Transcribe the records in full, keeping every word exactly as given.

Excerpted data:
<<<<
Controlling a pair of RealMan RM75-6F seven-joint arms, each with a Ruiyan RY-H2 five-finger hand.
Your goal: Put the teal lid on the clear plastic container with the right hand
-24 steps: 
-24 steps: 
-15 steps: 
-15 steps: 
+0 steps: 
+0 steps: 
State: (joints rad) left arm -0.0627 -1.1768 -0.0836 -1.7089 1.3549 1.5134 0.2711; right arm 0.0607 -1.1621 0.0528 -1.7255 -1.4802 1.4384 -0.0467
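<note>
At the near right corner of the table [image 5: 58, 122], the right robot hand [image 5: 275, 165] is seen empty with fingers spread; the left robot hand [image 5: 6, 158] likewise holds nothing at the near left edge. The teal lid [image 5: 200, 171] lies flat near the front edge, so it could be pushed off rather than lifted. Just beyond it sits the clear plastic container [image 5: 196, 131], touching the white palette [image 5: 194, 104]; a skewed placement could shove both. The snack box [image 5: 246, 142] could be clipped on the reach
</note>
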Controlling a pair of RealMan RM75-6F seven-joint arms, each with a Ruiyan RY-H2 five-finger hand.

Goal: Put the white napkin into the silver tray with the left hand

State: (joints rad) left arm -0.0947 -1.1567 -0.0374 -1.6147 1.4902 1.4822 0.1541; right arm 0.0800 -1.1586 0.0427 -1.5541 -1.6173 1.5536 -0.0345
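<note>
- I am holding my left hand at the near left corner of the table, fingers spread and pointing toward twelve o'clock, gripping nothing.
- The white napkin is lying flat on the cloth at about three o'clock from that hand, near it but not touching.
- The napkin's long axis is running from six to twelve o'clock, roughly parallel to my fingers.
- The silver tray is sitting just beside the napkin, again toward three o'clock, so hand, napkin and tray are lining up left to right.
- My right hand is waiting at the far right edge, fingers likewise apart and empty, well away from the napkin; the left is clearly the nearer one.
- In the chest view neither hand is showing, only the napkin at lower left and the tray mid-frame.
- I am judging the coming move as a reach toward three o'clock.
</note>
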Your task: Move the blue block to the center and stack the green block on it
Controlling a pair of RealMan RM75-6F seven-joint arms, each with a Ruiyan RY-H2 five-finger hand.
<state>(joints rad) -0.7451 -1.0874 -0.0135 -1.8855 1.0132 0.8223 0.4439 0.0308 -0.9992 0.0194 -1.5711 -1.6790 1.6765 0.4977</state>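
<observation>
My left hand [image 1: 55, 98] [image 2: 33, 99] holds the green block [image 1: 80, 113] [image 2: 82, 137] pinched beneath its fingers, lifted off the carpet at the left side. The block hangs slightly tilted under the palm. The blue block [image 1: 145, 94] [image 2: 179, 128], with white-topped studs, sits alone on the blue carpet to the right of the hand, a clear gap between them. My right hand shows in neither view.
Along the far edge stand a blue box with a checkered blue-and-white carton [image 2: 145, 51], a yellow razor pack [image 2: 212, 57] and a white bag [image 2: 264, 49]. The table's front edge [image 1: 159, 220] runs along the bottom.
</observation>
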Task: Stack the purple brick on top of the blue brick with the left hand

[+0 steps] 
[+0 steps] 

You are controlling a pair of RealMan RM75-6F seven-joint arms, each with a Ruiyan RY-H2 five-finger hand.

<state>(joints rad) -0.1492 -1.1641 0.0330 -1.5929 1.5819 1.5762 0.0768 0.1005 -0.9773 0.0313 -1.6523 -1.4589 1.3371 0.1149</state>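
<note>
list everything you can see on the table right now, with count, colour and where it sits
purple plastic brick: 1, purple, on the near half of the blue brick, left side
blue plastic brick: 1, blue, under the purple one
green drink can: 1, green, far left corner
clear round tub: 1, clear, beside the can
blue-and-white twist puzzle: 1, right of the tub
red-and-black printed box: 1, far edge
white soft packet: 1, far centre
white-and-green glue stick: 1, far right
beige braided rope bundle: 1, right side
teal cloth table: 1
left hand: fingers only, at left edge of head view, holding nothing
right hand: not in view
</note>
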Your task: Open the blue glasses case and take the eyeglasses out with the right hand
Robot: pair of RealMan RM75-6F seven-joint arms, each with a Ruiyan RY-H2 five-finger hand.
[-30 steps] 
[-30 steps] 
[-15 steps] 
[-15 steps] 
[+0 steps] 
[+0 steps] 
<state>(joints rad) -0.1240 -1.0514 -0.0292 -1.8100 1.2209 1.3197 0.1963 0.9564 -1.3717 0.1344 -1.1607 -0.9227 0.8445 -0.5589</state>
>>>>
Task answer:
Controlling a pair of RealMan RM75-6F seven-joint arms, each with a Ruiyan RY-H2 five-finger hand.
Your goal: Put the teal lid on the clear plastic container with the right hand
-24 steps: 
-24 steps: 
-15 steps: 
-15 steps: 
+0 steps: 
+0 steps: 
State: (joints rad) left arm -0.0627 -1.1768 -0.0836 -1.7089 1.3549 1.5134 0.2711; right arm 0.0607 -1.1621 0.0528 -1.7255 -1.4802 1.4384 -0.0467
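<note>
At the near right corner of the table [image 5: 58, 122], the right robot hand [image 5: 275, 165] is seen empty with fingers spread; the left robot hand [image 5: 6, 158] likewise holds nothing at the near left edge. The teal lid [image 5: 200, 171] lies flat near the front edge, so it could be pushed off rather than lifted. Just beyond it sits the clear plastic container [image 5: 196, 131], touching the white palette [image 5: 194, 104]; a skewed placement could shove both. The snack box [image 5: 246, 142] could be clipped on the reach
</note>
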Controlling a pair of RealMan RM75-6F seven-joint arms, each with a Ruiyan RY-H2 five-finger hand.

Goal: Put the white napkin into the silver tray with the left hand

State: (joints rad) left arm -0.0947 -1.1567 -0.0374 -1.6147 1.4902 1.4822 0.1541; right arm 0.0800 -1.1586 0.0427 -1.5541 -1.6173 1.5536 -0.0345
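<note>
- I am holding my left hand at the near left corner of the table, fingers spread and pointing toward twelve o'clock, gripping nothing.
- The white napkin is lying flat on the cloth at about three o'clock from that hand, near it but not touching.
- The napkin's long axis is running from six to twelve o'clock, roughly parallel to my fingers.
- The silver tray is sitting just beside the napkin, again toward three o'clock, so hand, napkin and tray are lining up left to right.
- My right hand is waiting at the far right edge, fingers likewise apart and empty, well away from the napkin; the left is clearly the nearer one.
- In the chest view neither hand is showing, only the napkin at lower left and the tray mid-frame.
- I am judging the coming move as a reach toward three o'clock.
</note>
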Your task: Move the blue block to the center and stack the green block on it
Controlling a pair of RealMan RM75-6F seven-joint arms, each with a Ruiyan RY-H2 five-finger hand.
<state>(joints rad) -0.7451 -1.0874 -0.0135 -1.8855 1.0132 0.8223 0.4439 0.0308 -0.9992 0.0194 -1.5711 -1.6790 1.6765 0.4977</state>
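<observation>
My left hand [image 1: 55, 98] [image 2: 33, 99] holds the green block [image 1: 80, 113] [image 2: 82, 137] pinched beneath its fingers, lifted off the carpet at the left side. The block hangs slightly tilted under the palm. The blue block [image 1: 145, 94] [image 2: 179, 128], with white-topped studs, sits alone on the blue carpet to the right of the hand, a clear gap between them. My right hand shows in neither view.
Along the far edge stand a blue box with a checkered blue-and-white carton [image 2: 145, 51], a yellow razor pack [image 2: 212, 57] and a white bag [image 2: 264, 49]. The table's front edge [image 1: 159, 220] runs along the bottom.
</observation>
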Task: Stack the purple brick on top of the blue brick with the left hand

[+0 steps] 
[+0 steps] 

You are controlling a pair of RealMan RM75-6F seven-joint arms, each with a Ruiyan RY-H2 five-finger hand.

<state>(joints rad) -0.1492 -1.1641 0.0330 -1.5929 1.5819 1.5762 0.0768 0.1005 -0.9773 0.0313 -1.6523 -1.4589 1.3371 0.1149</state>
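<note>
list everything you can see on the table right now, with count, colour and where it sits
purple plastic brick: 1, purple, on the near half of the blue brick, left side
blue plastic brick: 1, blue, under the purple one
green drink can: 1, green, far left corner
clear round tub: 1, clear, beside the can
blue-and-white twist puzzle: 1, right of the tub
red-and-black printed box: 1, far edge
white soft packet: 1, far centre
white-and-green glue stick: 1, far right
beige braided rope bundle: 1, right side
teal cloth table: 1
left hand: fingers only, at left edge of head view, holding nothing
right hand: not in view
</note>
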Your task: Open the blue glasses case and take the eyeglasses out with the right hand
Robot: pair of RealMan RM75-6F seven-joint arms, each with a Ruiyan RY-H2 five-finger hand.
[-30 steps] 
[-30 steps] 
[-15 steps] 
[-15 steps] 
[+0 steps] 
[+0 steps] 
<state>(joints rad) -0.1240 -1.0514 -0.0292 -1.8100 1.2209 1.3197 0.1963 0.9564 -1.3717 0.1344 -1.1607 -0.9227 0.8445 -0.5589</state>

The response to the exercise is now finished.